Olağanüstü Hal Komisyonu kararları
Peki iki sene sonra olağanüstü hal bitti. Ondan sonra yargı çalışmaya başladı. Olağanüstü hal komisyonu çalışmaya başladı. Ne yaptılar? Çıkarılan kişilerin dosyalarını incelemeye başladılar. Bu dosyaları incelerken sadece kanunla kurulmuş oldukları için kendilerine verilen görevi yaptılar, yargı görevi yapmadılar. Olağanüstü Hal Komisyonu'nun verdiği kararların yargıya gitmesine kararlaştırıldı. Şu anda Ankara'da 6 tane idare mahkemesi olağanüstü hal komisyonunun kararlarına karşı yargı merci oldu ama bunlar çok uzun süreli şeyler.
Ben bunları bir kenara bıraktım. Allah için bıraktım. Bunları da tartışabilirim ama zamanı değil bunun. Üç sene geçmiş olmasına rağmen bu örgütle ilgili bir yargı faaliyeti var bir araştırma faaliyeti var. KHK'lar çıkararak kamudan çıkarmanın bir tek dayanağı idari bir tasarruftur. Hükümet bir tedbir alıyor, devlet bir tedbir alıyor. Acaba içeride birisi varda yarın ikinci bir girişime katılabilir mi?
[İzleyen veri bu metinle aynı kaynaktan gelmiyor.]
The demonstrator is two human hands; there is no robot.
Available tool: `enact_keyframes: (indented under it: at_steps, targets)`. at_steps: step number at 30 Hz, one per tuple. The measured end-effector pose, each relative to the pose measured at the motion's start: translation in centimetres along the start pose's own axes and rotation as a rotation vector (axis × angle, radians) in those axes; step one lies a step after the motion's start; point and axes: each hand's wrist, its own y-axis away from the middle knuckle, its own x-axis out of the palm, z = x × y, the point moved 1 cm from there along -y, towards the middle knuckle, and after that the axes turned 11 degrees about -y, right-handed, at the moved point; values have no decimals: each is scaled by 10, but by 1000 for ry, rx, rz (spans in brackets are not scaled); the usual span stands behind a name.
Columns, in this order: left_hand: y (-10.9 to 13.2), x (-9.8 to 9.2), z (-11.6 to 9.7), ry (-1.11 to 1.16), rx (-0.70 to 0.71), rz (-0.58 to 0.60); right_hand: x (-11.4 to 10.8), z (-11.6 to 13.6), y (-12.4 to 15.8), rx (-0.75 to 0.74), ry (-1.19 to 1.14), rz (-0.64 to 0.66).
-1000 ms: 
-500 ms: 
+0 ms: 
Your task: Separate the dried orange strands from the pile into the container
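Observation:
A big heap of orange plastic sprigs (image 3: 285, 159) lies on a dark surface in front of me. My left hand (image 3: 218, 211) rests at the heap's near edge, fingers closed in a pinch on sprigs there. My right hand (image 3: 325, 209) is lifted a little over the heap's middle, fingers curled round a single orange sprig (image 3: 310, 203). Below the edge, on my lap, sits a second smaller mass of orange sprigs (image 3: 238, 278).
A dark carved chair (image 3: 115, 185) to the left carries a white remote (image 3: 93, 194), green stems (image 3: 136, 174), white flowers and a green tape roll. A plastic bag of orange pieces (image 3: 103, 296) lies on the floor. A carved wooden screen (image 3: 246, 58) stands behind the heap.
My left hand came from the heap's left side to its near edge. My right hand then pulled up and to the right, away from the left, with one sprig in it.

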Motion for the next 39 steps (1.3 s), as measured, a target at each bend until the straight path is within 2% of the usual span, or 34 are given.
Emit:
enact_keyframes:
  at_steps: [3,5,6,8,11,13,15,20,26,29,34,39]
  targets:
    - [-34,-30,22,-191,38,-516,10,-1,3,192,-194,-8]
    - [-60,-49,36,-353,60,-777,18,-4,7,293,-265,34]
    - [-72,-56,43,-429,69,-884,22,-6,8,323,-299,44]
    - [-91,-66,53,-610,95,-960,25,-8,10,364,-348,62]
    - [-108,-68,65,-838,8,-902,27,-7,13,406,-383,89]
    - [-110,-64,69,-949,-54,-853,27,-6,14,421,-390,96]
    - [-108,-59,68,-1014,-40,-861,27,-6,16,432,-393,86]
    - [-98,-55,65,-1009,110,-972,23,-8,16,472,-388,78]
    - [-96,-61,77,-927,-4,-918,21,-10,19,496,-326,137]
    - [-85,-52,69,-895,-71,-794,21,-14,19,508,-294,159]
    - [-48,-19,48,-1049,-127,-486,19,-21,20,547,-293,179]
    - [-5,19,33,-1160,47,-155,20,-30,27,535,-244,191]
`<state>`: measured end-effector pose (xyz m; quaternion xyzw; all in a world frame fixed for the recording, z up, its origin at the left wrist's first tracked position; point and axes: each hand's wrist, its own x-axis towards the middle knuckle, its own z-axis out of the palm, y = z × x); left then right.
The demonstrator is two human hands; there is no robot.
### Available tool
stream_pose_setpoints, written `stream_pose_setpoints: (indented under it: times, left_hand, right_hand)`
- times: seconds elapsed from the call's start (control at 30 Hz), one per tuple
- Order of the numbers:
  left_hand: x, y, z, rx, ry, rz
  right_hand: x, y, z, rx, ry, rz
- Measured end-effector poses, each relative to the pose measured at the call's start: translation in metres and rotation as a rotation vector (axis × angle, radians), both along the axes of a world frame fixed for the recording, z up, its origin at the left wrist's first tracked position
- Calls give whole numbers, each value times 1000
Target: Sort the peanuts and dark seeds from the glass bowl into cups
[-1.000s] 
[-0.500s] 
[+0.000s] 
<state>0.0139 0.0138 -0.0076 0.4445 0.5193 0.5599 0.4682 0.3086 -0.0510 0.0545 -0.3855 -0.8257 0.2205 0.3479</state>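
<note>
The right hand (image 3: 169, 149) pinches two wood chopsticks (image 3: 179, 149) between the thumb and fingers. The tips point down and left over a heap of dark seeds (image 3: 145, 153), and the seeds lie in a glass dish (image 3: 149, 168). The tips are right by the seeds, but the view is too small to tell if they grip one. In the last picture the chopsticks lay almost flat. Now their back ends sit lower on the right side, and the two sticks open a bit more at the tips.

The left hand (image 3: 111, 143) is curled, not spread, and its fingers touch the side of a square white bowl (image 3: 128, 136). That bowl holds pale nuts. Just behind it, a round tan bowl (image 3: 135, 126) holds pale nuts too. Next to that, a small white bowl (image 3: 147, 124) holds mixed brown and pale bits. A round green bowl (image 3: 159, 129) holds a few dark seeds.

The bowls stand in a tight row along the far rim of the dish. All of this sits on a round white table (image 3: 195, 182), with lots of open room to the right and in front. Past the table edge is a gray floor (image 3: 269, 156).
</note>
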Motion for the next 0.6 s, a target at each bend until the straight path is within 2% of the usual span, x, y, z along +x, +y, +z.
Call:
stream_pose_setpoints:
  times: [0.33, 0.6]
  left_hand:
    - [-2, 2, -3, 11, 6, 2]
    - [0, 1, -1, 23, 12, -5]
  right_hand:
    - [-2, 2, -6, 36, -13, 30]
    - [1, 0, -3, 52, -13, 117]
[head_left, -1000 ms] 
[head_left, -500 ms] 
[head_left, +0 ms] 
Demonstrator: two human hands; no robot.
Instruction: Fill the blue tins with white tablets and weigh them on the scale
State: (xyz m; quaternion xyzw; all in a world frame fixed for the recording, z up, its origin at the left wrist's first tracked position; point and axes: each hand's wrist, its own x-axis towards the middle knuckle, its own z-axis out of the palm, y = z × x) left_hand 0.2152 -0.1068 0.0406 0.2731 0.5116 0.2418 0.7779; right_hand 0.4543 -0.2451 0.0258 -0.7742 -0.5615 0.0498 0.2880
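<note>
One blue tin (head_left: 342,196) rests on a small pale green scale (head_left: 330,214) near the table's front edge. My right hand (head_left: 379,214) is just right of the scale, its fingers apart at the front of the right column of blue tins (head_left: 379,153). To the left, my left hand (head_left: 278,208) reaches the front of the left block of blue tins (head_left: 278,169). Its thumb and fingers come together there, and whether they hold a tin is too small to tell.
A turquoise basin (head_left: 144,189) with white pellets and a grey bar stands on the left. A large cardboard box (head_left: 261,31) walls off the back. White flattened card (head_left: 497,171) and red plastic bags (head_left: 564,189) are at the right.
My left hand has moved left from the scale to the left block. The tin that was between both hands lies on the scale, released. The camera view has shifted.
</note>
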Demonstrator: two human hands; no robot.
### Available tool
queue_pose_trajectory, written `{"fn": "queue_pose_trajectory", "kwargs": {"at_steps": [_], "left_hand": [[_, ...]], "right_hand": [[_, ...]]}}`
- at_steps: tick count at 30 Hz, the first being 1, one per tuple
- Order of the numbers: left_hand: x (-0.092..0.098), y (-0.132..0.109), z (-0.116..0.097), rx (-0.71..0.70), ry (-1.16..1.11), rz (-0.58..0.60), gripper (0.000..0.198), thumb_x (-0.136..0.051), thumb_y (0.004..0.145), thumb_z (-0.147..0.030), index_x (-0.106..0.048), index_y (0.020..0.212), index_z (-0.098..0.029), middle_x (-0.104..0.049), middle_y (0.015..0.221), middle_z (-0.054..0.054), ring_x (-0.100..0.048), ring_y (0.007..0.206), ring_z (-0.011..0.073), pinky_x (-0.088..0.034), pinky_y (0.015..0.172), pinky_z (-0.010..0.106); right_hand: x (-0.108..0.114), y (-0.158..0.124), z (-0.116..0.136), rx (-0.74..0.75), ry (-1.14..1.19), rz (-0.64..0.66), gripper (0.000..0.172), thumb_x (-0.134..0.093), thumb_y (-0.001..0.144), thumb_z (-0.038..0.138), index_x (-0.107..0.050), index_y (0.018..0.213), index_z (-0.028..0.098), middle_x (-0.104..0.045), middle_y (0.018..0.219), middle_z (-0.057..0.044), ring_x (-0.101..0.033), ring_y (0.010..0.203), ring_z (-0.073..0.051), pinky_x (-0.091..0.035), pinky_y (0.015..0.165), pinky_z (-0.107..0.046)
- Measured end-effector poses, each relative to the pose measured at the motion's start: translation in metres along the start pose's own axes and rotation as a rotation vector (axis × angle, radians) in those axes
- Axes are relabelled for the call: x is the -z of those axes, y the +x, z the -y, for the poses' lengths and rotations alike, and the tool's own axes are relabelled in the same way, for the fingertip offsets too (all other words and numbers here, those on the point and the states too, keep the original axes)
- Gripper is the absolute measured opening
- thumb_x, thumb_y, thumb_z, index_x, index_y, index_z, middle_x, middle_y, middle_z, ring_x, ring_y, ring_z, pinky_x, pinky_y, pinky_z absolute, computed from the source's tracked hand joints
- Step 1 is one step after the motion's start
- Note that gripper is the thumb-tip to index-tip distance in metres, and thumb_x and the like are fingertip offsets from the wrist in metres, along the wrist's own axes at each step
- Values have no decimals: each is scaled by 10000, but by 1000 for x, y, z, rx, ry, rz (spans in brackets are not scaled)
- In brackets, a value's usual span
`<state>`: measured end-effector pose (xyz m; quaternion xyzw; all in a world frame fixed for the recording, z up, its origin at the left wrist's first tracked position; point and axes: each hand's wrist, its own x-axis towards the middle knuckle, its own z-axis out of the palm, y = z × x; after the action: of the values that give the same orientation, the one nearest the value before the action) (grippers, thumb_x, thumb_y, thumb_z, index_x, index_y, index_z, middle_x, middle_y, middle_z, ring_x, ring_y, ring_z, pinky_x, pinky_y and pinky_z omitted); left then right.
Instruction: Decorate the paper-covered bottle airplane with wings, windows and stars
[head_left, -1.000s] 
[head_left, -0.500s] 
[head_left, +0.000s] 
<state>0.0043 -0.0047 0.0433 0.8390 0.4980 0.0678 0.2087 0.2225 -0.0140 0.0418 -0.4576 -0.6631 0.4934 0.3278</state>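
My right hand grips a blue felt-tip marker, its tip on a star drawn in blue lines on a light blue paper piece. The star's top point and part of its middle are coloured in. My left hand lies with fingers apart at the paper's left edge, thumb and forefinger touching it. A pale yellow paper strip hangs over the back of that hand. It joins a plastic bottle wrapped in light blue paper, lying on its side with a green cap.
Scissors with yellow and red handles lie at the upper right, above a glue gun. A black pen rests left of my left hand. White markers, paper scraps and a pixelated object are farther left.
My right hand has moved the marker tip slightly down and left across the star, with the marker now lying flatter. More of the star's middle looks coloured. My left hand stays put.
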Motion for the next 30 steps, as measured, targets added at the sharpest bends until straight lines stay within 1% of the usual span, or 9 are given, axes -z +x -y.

KHK'ların içindeki üç grup
Hakkında dava açılmış insanlar varsa ihraç edildikten sonra beraat edenler oldu. Beraat edenler oldu. İdari tasarruf orada yargı kararları burada. İkincisi hakkında bir iddianame düzenlenmeden hakkında takipsizlik kararı verilenler var. Üçüncüsü üç sene geçmiş ama hala iddianame bile yazılamayan takipsizlik verilemeyenler var. O konuşmanın temeli şudur. Yargı sonunda beraat etmiş arkasından veya takipsizlik kararı alınmış veya soruşturmaya yeter hiçbir şey bulunamamış insanlar hakkında iade işlemleri yapılmalı diyorum ben.
Bülent Arınç'ın yemini
Olağanüstü hal komisyonunun incelediği dosyalardan belki sadece yüzde 10'unda iade kararı verildi. Geri kalanı da gazete aboneliği veya bankalarına para yatırmak veya sendikasına üye olmak idari bakımından tedbir bakımından bir unsur olarak görülüyor. Yargı ile komisyon kararları arasında bir çelişki var. Benim anlayışıma göre yargı bir karar vermişse artık o kararın gereği yapılmalıdır. İnanın bunu söyledim, yeminlen bunu ifade ettim."